SUPPLIED MATERIAL:

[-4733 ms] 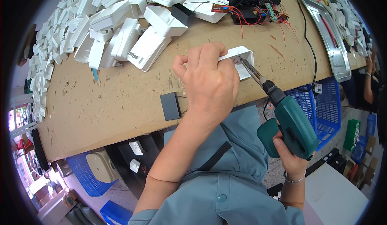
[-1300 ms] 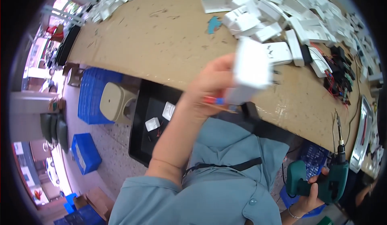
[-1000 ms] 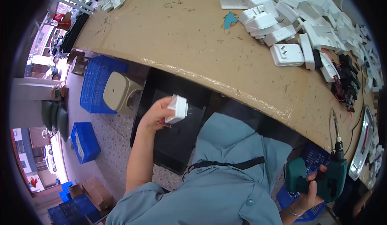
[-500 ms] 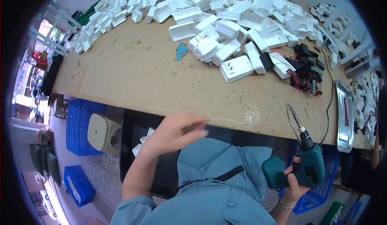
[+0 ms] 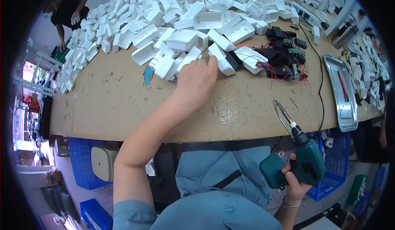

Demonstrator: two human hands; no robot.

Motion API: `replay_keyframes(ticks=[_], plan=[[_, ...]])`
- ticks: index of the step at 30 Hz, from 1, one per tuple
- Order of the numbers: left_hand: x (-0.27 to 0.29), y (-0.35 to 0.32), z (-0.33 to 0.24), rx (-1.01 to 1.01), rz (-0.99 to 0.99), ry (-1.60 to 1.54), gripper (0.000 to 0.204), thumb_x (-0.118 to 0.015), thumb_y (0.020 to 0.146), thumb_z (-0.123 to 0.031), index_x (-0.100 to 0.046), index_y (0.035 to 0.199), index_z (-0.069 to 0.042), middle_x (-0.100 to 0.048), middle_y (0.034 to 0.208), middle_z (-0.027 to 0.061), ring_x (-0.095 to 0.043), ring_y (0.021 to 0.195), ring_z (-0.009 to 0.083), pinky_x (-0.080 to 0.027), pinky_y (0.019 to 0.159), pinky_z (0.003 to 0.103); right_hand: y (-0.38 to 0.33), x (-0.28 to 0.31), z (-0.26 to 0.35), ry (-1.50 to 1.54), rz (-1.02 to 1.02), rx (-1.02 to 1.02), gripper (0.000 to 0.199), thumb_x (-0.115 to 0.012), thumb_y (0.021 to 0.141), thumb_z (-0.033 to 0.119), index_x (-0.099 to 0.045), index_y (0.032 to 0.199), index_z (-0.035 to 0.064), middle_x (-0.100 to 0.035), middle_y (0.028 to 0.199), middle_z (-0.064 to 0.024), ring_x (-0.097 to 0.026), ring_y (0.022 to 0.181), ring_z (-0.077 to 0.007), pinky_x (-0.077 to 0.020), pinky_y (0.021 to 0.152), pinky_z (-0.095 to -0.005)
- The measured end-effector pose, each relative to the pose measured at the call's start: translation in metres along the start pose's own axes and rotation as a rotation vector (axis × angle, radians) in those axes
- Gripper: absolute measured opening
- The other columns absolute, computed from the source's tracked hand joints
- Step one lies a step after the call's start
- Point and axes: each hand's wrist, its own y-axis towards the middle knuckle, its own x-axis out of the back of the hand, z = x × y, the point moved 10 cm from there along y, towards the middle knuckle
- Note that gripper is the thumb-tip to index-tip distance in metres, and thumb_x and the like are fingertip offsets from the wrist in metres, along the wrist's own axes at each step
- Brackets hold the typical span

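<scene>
In my right hand (image 5: 295, 184) is a green pistol-shaped soldering gun (image 5: 309, 164), its fingers wrapped round the handle. The gun's thin metal tip and feed tube point up over the table's near edge. My left hand (image 5: 196, 81) reaches across the table, fingers bent down over the spot of a white plug housing, which the hand now covers. Its index finger lies beside a white plastic case (image 5: 221, 60) standing near a black block (image 5: 234, 60). Right of these, an open white case (image 5: 251, 59) has thin wires leading into it.
White plastic cases (image 5: 181, 40) pile up across the far table. Black modules with red wires and green boards (image 5: 284, 53) lie at right, near a metal tray (image 5: 341, 94) holding a red stick. A dark cable (image 5: 320, 86) crosses the table. Another person (image 5: 70, 11) stands far left.
My left hand has moved from above my lap forward onto the white cases, over the plug housing. The view has shifted right. My right hand still holds the soldering gun.
</scene>
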Motion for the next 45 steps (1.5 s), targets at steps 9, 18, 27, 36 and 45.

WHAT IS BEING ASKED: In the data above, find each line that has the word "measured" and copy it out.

SOLUTION BELOW:
- The measured end-effector pose, each relative to the pose measured at the call's start: translation in metres along the start pose's own axes and rotation as a rotation vector (axis × angle, radians) in those axes
- Gripper: absolute measured opening

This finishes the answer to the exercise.